Di Inggris dipakai secara mutlak pada abad 18-19, tidak dibedakan sumber Hukum
Internasional
Namun kemudian terjadi perubahan di Inggris doktrin tersebut tidak lagi
diterima secara mutlak. Namun berlakunya harus dibedakan
a. Hukum kebiasaan Internasioanl (Customary International Law)
b. Hukum Internasional yang tertulis (traktat, konvensi, perjanjian)
Pada hukum kebiasaan internasional berlakku dengan 2 pengecualian
a. Berlaku bila hukum kebiasaan internasional tidak bertentangan dengan suatu
UU.
b. Sekali ketentuan hukum kebiasaan internasional ditetapkan oleh putusan
MA, maka semua pengadilan terikat oleh keputusan itu, sekalipun kemudian
terjadi perkembangan suatu ketentuan hukum kebiasaan internasional yang
bertentangan. Selain itu ketentuan hukum kebiasaan internasional yang
bersangkutan harus merupakan ketentuan yang umum, yang diterima
masyarakat internasional.
Pada Hukum Internasional tertulis, yang bersumber pada perjanjian di Inggris
adalah :
6. a. Yang memerlukan persetujuan parlemen, maka perlu adanya perundangan
dalam Hukum Nasional terlebih dahulu.
b. Perjanjian lainnya yang tidak begitu penting yang hanya perlu
penandatanganan langsung berlaku/mengikat.
Di Inggris dibedakan antara perjanjian yang memerlukan persetujuan dari
parlemen dan perjanjian yang tidak memerlukan persetujuan parlemen.
Untuk dapat berlakunya perjanjian yang memerlukan persetujuan parlemen perlu
pengundangan nasional terlebih dahulu.
Perundangan yang termasuk memerlukan persetujuan parlemen di Inggris :
1. yang memerlukan diadakan dalam perubahan dalam perundang-undangan
nasional
2. yang mengakibatkan perubahan dalam status/batas wilayah negara
3. yang mempengaruhi hak sipil Warga Negara Inggris/memerlukan
penambahan wewenang/kekuasaan pada raja (Ratu Inggris)
4. menambah beban keuangan secara langsung/tidak pada pemerintah Inggris.
2) AMERIKA
Dalam praktek di Amerika Serikat. mengenai hubungan antara Hukum
Nasional dan Hukum Perjanjian Internasional yang menentukan adalah
ketentuan tertulis konstitusi Amerika Serikat, mengenai hal ini dan bukan
perimbangan/akomodasi antara hak dan wewenang executive dan parlemen
seperti di Inggris yang berdasarkan praktek dan kebiasaan. Disamping itu yang
menentukan ialah pembedaan yang dibuat berdasarkan keputusan pengadilan di
Amerika Serikat antara self executing dan non self executing treaties.

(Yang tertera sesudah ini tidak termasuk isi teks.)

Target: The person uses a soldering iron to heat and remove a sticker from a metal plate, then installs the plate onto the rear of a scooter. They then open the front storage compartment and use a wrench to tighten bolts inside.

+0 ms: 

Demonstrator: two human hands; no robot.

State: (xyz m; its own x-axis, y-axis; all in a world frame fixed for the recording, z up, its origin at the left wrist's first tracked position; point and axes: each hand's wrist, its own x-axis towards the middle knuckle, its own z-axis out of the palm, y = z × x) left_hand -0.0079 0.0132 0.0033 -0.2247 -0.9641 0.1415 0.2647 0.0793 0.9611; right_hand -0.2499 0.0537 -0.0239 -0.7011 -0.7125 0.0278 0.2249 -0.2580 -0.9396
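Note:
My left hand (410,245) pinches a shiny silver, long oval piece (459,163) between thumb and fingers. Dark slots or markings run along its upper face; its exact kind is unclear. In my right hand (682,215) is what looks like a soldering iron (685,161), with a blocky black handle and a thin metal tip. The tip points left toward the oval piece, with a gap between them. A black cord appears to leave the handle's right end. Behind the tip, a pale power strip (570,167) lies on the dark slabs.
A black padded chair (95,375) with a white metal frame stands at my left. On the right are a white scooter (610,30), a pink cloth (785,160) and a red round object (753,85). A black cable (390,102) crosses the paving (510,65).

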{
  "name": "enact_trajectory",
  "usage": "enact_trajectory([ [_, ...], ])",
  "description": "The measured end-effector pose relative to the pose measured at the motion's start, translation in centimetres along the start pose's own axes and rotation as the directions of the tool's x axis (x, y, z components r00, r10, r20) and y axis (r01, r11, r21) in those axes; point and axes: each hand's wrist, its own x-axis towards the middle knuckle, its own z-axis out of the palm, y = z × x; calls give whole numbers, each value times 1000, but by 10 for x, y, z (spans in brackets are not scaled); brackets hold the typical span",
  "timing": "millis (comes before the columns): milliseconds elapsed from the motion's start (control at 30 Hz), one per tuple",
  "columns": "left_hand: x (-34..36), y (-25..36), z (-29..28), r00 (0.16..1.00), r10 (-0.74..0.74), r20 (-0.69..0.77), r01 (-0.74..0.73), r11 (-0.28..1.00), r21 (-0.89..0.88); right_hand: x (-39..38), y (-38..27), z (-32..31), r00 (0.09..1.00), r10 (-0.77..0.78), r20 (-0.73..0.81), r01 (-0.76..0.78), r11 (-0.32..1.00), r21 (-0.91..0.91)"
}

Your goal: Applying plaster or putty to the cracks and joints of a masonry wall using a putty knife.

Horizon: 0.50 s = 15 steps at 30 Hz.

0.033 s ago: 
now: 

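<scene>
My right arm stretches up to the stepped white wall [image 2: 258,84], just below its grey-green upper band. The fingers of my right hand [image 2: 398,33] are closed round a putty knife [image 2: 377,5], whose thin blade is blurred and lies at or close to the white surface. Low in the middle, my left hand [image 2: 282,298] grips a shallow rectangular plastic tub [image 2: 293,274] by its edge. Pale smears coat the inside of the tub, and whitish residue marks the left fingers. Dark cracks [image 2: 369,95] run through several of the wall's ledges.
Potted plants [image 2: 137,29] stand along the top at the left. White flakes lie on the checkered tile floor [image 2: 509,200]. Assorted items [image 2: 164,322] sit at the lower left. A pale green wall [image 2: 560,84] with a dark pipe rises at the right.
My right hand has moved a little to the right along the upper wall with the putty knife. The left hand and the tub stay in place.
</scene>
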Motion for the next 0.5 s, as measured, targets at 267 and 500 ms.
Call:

7. Menurut praktek di Amerika Serikat, apabila ada suatu perjanjian
internasional tidak bertentangan dengan konstitusi dan termasuk golongan
perjanjian yang self executing, maka isi perjanjian tersebut dianggap menjadi
bagian hukum yang berlaku di Amerika serikat. tanpa memerlukan pengundangan
melalui perundang-undangan nasional. Namun perjanjianyang tidak termasuk
golongan self executing yang berlaku dengan sendirinya baru dianggap mengikat
pengadilan di Amerika Serikat. setelah adanya perundang-undangan yang
menjadikannya berlaku sebagai hukum.